:: WHAT THE TASK ASKS ::
Every line of the data below must be output exactly, with images left out.

:: DATA BLOCK ::
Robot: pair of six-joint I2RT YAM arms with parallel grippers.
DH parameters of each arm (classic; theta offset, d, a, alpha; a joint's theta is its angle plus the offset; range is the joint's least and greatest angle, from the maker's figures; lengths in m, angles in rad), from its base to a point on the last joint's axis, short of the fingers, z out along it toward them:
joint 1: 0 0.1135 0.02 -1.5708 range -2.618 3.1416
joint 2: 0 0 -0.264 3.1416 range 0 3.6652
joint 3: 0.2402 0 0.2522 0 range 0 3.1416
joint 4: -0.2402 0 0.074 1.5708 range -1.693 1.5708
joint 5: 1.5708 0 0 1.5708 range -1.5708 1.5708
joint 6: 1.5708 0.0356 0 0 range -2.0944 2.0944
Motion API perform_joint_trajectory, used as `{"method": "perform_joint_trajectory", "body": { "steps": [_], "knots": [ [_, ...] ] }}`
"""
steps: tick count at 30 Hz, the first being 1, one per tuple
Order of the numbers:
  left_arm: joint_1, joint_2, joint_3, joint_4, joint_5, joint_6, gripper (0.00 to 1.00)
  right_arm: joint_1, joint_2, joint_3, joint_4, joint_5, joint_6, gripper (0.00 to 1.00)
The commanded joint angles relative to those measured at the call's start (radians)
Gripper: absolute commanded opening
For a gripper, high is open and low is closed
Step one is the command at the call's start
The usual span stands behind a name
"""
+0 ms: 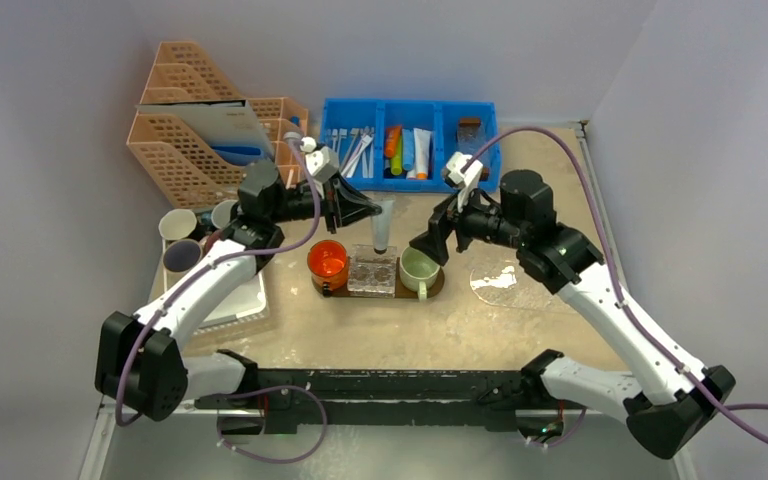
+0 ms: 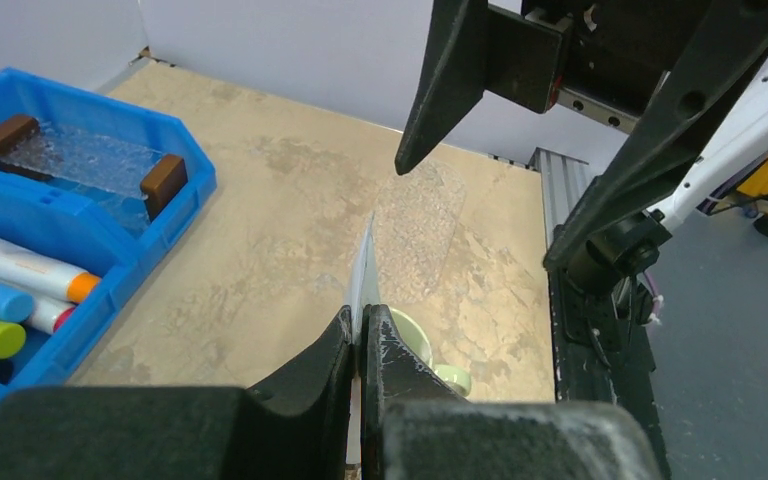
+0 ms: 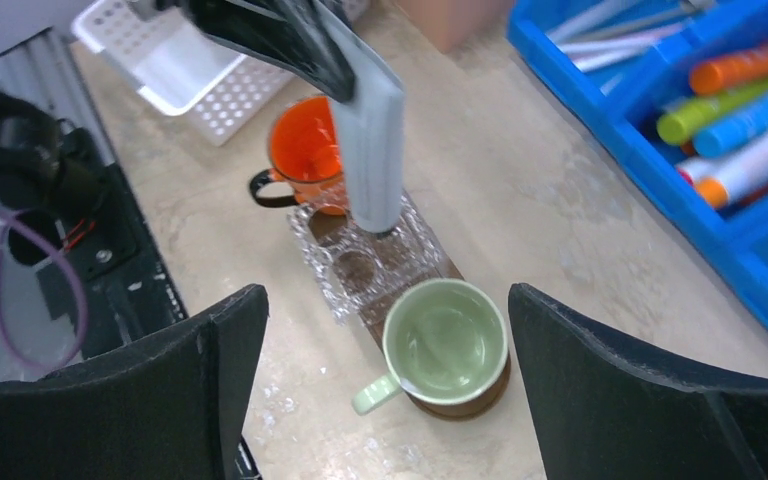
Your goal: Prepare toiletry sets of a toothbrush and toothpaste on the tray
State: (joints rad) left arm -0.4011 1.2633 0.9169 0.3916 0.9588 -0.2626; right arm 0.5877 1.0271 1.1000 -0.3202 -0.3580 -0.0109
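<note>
My left gripper (image 1: 373, 211) (image 2: 362, 325) is shut on the flat end of a pale grey-white toothpaste tube (image 1: 383, 226) (image 2: 365, 275) (image 3: 370, 150). The tube hangs upright, cap down, over a clear holder with round holes (image 1: 372, 273) (image 3: 365, 265). That holder sits on the dark brown tray (image 1: 438, 289) (image 3: 470, 400) between an orange cup (image 1: 327, 262) (image 3: 305, 150) and a green cup (image 1: 419, 268) (image 3: 445, 340). My right gripper (image 1: 430, 245) (image 3: 385, 295) is open above the green cup, holding nothing. White toothbrushes (image 1: 352, 150) (image 3: 610, 20) lie in the blue bin.
The blue bin (image 1: 410, 108) at the back also holds coloured tubes (image 1: 405, 150). Peach file racks (image 1: 195, 130) stand at the back left. A white tray (image 1: 245, 300) and two cups (image 1: 178, 225) are on the left. A clear disc (image 1: 495, 280) lies right of the tray.
</note>
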Motion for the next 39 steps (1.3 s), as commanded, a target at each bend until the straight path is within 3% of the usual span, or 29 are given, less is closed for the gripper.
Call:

:: RESPONSE TO THE TASK ::
Robot: pair of six-joint I2RT YAM arms with parallel grippers.
DH parameters of each arm (classic; theta offset, d, a, alpha; a joint's theta is its angle plus the offset; range is the joint's least and greatest angle, from the maker's figures; lengths in m, angles in rad), from its base to a point on the last joint's axis, short of the fingers, z out along it toward them:
joint 1: 0 0.1135 0.02 -1.5708 range -2.618 3.1416
joint 2: 0 0 -0.264 3.1416 range 0 3.6652
joint 3: 0.2402 0 0.2522 0 range 0 3.1416
joint 4: -0.2402 0 0.074 1.5708 range -1.693 1.5708
joint 5: 1.5708 0 0 1.5708 range -1.5708 1.5708
joint 6: 1.5708 0.0356 0 0 range -2.0944 2.0944
Motion API perform_joint_trajectory, used as `{"method": "perform_joint_trajectory", "body": { "steps": [_], "knots": [ [_, ...] ] }}`
"""
steps: tick count at 30 Hz, the first being 1, one per tuple
Order of the numbers:
  left_arm: joint_1, joint_2, joint_3, joint_4, joint_5, joint_6, gripper (0.00 to 1.00)
  right_arm: joint_1, joint_2, joint_3, joint_4, joint_5, joint_6, gripper (0.00 to 1.00)
The commanded joint angles relative to those measured at the call's start (radians)
Gripper: absolute commanded opening
For a gripper, high is open and low is closed
Step one is the command at the call's start
The usual span stands behind a name
"""
+0 ms: 
+0 ms: 
+0 ms: 
Your goal: Prepare toiletry sets of a toothbrush and toothpaste on the tray
State: (joints rad) left arm -0.4011 1.2633 0.9169 0.3916 0.9588 -0.2626; right arm 0.5877 1.0271 1.1000 -0.3202 -0.3580 -0.0109
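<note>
My left gripper (image 1: 373, 211) (image 2: 362, 325) is shut on the flat end of a pale grey-white toothpaste tube (image 1: 383, 226) (image 2: 365, 275) (image 3: 370, 150). The tube hangs upright, cap down, over a clear holder with round holes (image 1: 372, 273) (image 3: 365, 265). That holder sits on the dark brown tray (image 1: 438, 289) (image 3: 470, 400) between an orange cup (image 1: 327, 262) (image 3: 305, 150) and a green cup (image 1: 419, 268) (image 3: 445, 340). My right gripper (image 1: 430, 245) (image 3: 385, 295) is open above the green cup, holding nothing. White toothbrushes (image 1: 352, 150) (image 3: 610, 20) lie in the blue bin.
The blue bin (image 1: 410, 108) at the back also holds coloured tubes (image 1: 405, 150). Peach file racks (image 1: 195, 130) stand at the back left. A white tray (image 1: 245, 300) and two cups (image 1: 178, 225) are on the left. A clear disc (image 1: 495, 280) lies right of the tray.
</note>
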Motion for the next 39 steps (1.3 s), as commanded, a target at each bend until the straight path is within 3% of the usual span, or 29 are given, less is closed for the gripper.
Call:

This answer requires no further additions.